◆ **Required work**: Begin at the line containing "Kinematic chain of" in the data below and go on through the line containing "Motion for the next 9", repeating each line exactly; include both ends and no other line.

◆ **Exercise data**:
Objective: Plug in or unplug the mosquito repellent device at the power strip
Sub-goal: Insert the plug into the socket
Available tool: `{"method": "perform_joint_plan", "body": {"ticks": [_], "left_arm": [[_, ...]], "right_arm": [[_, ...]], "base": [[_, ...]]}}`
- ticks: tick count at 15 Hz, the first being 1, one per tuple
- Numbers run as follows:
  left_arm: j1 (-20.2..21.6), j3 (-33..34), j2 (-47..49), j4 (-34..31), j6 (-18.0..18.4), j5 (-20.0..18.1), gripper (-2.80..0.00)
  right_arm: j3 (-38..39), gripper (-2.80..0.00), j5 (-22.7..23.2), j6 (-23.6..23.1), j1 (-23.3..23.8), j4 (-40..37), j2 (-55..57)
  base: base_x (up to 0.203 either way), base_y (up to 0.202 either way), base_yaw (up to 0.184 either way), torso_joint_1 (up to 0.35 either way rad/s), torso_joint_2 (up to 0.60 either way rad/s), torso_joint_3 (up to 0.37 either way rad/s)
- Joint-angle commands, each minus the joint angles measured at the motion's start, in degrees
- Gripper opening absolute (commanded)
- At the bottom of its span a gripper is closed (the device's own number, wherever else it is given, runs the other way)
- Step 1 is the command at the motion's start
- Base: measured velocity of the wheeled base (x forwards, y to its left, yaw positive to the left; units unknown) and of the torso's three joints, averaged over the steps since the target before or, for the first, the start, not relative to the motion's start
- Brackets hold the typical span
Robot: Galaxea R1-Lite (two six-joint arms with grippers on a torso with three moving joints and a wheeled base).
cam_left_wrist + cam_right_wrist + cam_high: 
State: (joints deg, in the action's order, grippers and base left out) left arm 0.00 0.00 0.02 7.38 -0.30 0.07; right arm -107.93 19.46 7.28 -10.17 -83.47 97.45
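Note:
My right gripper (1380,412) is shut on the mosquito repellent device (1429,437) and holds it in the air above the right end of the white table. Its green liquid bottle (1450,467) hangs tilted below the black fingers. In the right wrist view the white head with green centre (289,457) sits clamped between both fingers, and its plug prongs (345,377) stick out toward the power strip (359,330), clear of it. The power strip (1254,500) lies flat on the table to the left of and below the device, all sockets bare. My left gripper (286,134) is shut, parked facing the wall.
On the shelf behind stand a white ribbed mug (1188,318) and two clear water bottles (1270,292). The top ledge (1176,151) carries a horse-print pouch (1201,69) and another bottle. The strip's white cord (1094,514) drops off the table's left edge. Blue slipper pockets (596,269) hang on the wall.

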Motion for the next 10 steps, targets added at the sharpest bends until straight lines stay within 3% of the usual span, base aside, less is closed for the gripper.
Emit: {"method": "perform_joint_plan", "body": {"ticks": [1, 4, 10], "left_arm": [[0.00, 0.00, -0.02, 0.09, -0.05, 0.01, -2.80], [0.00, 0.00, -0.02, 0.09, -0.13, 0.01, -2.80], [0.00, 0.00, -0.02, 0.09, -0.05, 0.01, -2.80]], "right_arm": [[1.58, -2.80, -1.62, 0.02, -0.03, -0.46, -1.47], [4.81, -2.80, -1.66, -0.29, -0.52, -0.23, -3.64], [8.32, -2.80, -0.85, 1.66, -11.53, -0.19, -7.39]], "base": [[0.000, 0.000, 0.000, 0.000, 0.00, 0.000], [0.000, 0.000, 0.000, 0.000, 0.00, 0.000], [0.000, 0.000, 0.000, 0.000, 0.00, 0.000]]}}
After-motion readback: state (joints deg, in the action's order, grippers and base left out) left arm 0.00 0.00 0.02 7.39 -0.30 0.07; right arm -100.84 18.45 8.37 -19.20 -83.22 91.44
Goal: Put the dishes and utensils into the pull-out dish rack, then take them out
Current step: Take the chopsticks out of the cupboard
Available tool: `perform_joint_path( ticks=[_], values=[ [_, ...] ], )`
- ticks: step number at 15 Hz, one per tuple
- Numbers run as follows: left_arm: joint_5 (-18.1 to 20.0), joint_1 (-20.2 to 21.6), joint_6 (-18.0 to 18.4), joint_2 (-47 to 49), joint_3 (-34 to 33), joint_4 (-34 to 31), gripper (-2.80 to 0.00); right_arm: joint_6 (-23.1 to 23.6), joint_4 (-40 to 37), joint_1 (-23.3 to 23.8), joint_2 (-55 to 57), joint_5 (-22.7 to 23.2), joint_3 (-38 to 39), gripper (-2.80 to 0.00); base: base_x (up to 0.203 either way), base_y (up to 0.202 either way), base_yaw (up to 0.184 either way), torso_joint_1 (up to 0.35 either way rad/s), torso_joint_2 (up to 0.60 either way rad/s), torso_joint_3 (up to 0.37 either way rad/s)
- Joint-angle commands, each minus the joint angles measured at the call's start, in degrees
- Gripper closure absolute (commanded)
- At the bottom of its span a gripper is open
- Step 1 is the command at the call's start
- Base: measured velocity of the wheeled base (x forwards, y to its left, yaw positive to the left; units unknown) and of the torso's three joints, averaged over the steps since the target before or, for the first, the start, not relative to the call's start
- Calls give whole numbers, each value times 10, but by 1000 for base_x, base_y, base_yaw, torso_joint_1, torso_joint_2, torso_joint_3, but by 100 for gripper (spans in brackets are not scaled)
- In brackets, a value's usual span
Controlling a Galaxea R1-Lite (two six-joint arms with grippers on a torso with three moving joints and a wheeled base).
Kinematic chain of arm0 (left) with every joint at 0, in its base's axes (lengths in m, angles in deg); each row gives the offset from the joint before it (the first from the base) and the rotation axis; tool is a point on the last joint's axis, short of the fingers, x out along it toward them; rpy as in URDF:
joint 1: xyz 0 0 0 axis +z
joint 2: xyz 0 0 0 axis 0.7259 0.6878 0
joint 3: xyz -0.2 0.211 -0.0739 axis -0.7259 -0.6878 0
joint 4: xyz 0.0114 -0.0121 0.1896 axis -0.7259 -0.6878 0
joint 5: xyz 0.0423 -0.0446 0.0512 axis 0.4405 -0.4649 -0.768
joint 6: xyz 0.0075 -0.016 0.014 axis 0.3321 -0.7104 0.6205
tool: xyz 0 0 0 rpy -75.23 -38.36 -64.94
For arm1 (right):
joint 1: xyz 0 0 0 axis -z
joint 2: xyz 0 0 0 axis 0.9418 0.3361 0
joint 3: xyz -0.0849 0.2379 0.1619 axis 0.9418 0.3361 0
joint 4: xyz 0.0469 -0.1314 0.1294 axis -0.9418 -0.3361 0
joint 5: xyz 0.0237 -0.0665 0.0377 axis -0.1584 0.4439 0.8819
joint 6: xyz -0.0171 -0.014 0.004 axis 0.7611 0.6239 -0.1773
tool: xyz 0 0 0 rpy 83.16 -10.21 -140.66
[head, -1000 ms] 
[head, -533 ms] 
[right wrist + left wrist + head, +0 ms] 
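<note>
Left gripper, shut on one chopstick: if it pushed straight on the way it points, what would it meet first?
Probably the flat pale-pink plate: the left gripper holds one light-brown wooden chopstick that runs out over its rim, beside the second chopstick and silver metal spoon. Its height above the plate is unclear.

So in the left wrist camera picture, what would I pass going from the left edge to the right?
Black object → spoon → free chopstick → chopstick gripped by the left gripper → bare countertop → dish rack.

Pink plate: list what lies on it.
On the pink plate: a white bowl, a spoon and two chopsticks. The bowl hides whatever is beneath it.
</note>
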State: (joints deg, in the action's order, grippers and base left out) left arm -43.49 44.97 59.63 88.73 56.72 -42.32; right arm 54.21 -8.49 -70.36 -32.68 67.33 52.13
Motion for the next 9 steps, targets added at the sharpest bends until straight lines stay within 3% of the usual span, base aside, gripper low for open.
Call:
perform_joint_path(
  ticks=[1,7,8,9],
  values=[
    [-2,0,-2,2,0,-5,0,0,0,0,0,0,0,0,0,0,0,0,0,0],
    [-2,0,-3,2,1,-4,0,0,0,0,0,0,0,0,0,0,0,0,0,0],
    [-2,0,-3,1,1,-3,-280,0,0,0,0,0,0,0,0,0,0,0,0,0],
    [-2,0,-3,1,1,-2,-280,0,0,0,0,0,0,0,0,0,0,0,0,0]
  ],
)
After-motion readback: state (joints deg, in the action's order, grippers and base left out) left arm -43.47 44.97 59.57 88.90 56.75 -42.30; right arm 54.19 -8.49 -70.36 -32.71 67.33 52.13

◆ **Answer below**:
Kinematic chain of arm0 (left) with every joint at 0, in its base's axes (lengths in m, angles in deg); each row gives the offset from the joint before it (the first from the base) and the rotation axis; tool is a point on the last joint's axis, short of the fingers, x out along it toward them; rpy as in URDF:
joint 1: xyz 0 0 0 axis +z
joint 2: xyz 0 0 0 axis 0.7259 0.6878 0
joint 3: xyz -0.2 0.211 -0.0739 axis -0.7259 -0.6878 0
joint 4: xyz 0.0114 -0.0121 0.1896 axis -0.7259 -0.6878 0
joint 5: xyz 0.0423 -0.0446 0.0512 axis 0.4405 -0.4649 -0.768
joint 6: xyz 0.0075 -0.016 0.014 axis 0.3321 -0.7104 0.6205
tool: xyz 0 0 0 rpy -75.23 -38.36 -64.94
For arm1 (right):
joint 1: xyz 0 0 0 axis -z
joint 2: xyz 0 0 0 axis 0.9418 0.3361 0
joint 3: xyz -0.0849 0.2379 0.1619 axis 0.9418 0.3361 0
joint 4: xyz 0.0469 -0.1314 0.1294 axis -0.9418 -0.3361 0
joint 5: xyz 0.0237 -0.0665 0.0377 axis -0.1584 0.4439 0.8819
joint 6: xyz -0.0171 -0.014 0.004 axis 0.7611 0.6239 -0.1773
tool: xyz 0 0 0 rpy 83.16 -10.21 -140.66
[head, -1000 ms] 
[head, -533 ms] 
[right wrist + left wrist + head, +0 ms] 
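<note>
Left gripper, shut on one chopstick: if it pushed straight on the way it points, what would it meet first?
Probably the flat pale-pink plate: the left gripper holds one light-brown wooden chopstick that runs out over its rim, beside the second chopstick and silver metal spoon. Its height above the plate is unclear.

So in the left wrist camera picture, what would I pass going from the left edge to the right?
Black object → spoon → free chopstick → chopstick gripped by the left gripper → bare countertop → dish rack.

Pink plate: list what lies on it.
On the pink plate: a white bowl, a spoon and two chopsticks. The bowl hides whatever is beneath it.
</note>
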State: (joints deg, in the action's order, grippers and base left out) left arm -43.49 44.97 59.63 88.73 56.72 -42.32; right arm 54.21 -8.49 -70.36 -32.68 67.33 52.13
Motion for the next 9 steps, targets added at the sharpest bends until straight lines stay within 3% of the usual span, base aside, gripper low for open.

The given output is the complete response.